TASK PROMPT: Pictures stay out of the output. Return exactly the lines below from the one with "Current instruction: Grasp" down to the one with "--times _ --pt", both included, and nothing more.

** Opening SOURCE MATERIAL block **

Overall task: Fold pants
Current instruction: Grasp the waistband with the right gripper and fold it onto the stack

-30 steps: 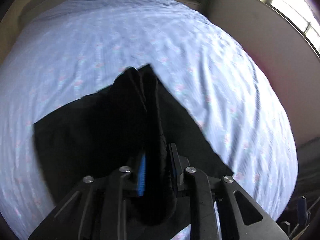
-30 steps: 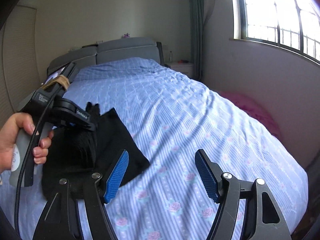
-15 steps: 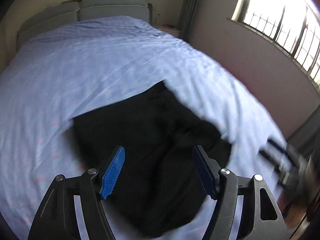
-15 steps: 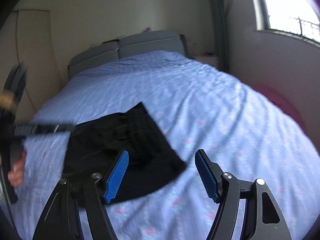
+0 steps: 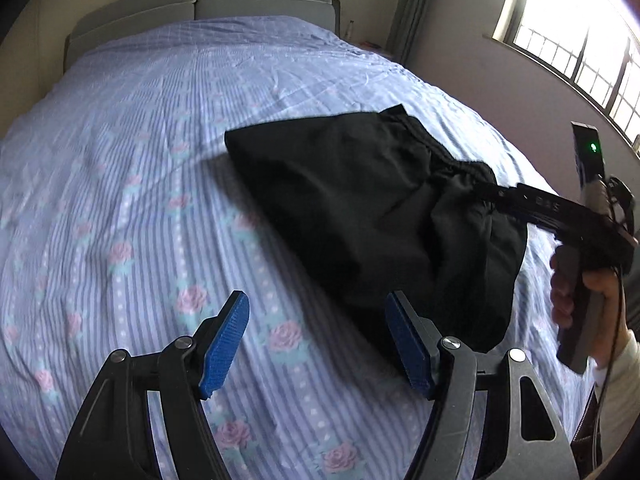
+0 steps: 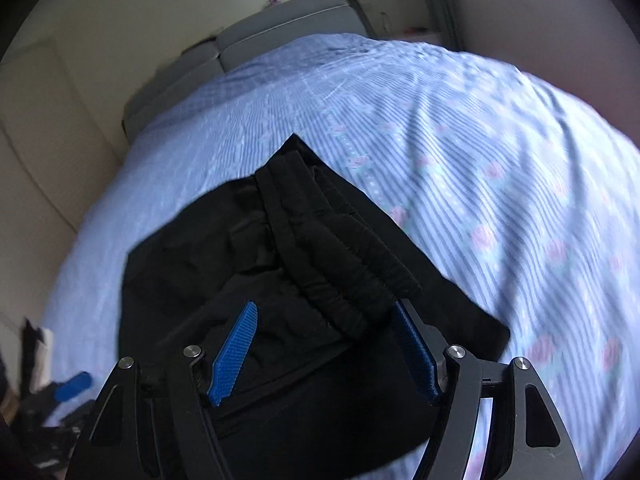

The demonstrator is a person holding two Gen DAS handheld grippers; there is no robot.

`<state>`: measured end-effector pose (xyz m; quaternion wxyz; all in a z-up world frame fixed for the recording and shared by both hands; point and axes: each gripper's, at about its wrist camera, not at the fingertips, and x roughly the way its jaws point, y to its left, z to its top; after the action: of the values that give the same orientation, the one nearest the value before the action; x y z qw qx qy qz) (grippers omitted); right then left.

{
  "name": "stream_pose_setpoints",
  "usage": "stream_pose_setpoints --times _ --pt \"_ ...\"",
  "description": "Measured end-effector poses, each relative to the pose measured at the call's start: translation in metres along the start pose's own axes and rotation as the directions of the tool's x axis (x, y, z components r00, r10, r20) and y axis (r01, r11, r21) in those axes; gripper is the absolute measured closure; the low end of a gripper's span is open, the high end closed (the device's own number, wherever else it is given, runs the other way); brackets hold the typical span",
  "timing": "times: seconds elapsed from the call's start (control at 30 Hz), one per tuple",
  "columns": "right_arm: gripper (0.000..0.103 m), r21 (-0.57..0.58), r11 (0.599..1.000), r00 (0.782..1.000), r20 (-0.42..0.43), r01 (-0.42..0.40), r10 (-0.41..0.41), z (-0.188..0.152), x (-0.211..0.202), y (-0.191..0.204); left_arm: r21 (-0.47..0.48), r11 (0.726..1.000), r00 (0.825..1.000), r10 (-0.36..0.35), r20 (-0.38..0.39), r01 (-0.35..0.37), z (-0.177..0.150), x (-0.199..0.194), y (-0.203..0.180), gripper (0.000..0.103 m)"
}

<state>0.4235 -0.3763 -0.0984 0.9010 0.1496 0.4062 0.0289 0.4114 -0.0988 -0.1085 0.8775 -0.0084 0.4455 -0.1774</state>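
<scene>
Pants [image 5: 360, 208], black and folded into a compact bundle, lie on the bed [image 5: 160, 152], which is covered by a blue striped sheet printed with pink roses. In the left wrist view the bundle occupies the right half of the bed, reaching toward the right edge of the mattress, well clear of the grey headboard [image 5: 200, 4] at the far end. The elastic waistband [image 6: 340, 264] is gathered and faces the right side of the bundle.

Left gripper [image 5: 320, 344]: jaws stand apart with nothing between the blue pads; only bare sheet shows in the gap. The near corner of the pants lies just beyond and behind the right-hand finger, not between the two. Contact between that finger and the cloth cannot be determined.

Right gripper [image 6: 324, 352]: jaws stand apart, positioned over the waistband end of the pants. Bunched black fabric, including the gathered waistband, fills the gap between the pads. The left-hand pad shows clear of the cloth on its inner face; the right-hand pad is partly covered by the waistband roll. No clamping on the fabric is visible.

In the left wrist view the right gripper [image 5: 520, 200] enters from the right edge of the bed, its tip at the waistband, carried by the person's right hand [image 5: 576, 300] in a light sleeve. A window [image 5: 580, 40] stands in the wall to the right of the bed.
</scene>
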Motion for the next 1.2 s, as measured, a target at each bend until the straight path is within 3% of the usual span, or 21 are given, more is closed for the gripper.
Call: stream_pose_setpoints --times 0.13,0.3,0.43,0.5,0.53,0.63,0.77,1.0,1.1,1.2 --pt "0.036 0.037 0.999 1.000 -0.009 -0.008 0.008 0.004 0.005 -0.005 -0.031 1.000 1.000 0.005 -0.017 -0.005 -0.003 0.000 0.009 0.033" --pt "0.036 0.165 0.984 0.998 0.009 -0.065 0.064 0.000 -0.002 -0.031 -0.051 0.999 1.000 -0.002 0.004 0.003 0.000 -0.006 0.014 0.033" --pt "0.030 0.133 0.988 0.997 -0.002 -0.077 0.078 0.004 0.007 -0.021 -0.027 1.000 1.000 -0.001 0.022 0.002 0.008 -0.005 0.005 0.033" --pt "0.037 0.135 0.989 0.998 -0.009 -0.056 0.058 0.007 0.013 -0.020 -0.036 0.999 1.000 -0.011 0.028 0.012 0.013 -0.005 0.003 0.033" --pt "0.048 0.161 0.986 0.999 -0.007 -0.049 0.051 0.008 0.015 -0.023 -0.043 0.999 0.999 -0.019 0.031 0.020 0.015 -0.006 0.001 0.033" --pt "0.063 0.213 0.975 0.998 0.019 -0.070 0.067 0.009 0.011 -0.035 -0.046 0.998 0.998 -0.033 0.045 0.035 0.020 -0.010 -0.004 0.033" --pt "0.066 0.155 0.988 0.997 0.077 -0.025 0.014 0.005 -0.010 -0.028 -0.032 0.999 0.998 -0.037 0.056 0.038 0.023 -0.012 -0.007 0.033" --pt "0.062 0.123 0.991 0.997 0.051 0.052 -0.058 0.002 -0.017 -0.029 -0.029 0.999 0.999 -0.013 0.048 0.014 0.023 -0.016 -0.002 0.033" --pt "0.048 0.132 0.984 0.990 0.057 0.121 -0.129 -0.003 -0.031 -0.026 -0.024 0.999 0.998 0.023 0.060 -0.022 0.022 -0.022 0.001 0.027" --pt "0.035 0.130 0.971 0.966 0.136 0.202 -0.219 -0.014 -0.064 -0.011 -0.031 0.999 0.996 0.044 0.076 -0.042 0.019 -0.036 0.009 0.025"
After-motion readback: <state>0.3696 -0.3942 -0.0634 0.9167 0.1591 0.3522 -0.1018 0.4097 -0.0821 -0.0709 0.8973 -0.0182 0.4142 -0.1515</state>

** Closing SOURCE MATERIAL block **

TASK SOLUTION:
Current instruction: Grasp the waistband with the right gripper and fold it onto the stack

-30 steps: 
-30 steps: 
-15 steps: 
-15 steps: 
+0 steps: 
+0 steps: 

The demonstrator is a person holding two Gen DAS handheld grippers; there is no robot.

`<state>`: measured end-effector pose (xyz m; quaternion wxyz; all in a z-up world frame fixed for the recording and shared by both hands; point and axes: each gripper's, at about its wrist camera, not at the fingertips, and x roughly the way its jaws point, y to its left, z to its top; after the action: of the values that give the same orientation, the one nearest the value before the action; x y z qw qx qy qz) (grippers omitted); right then left.

{
  "name": "stream_pose_setpoints",
  "usage": "stream_pose_setpoints --times _ --pt \"_ ...\"",

Nothing more is needed for this answer.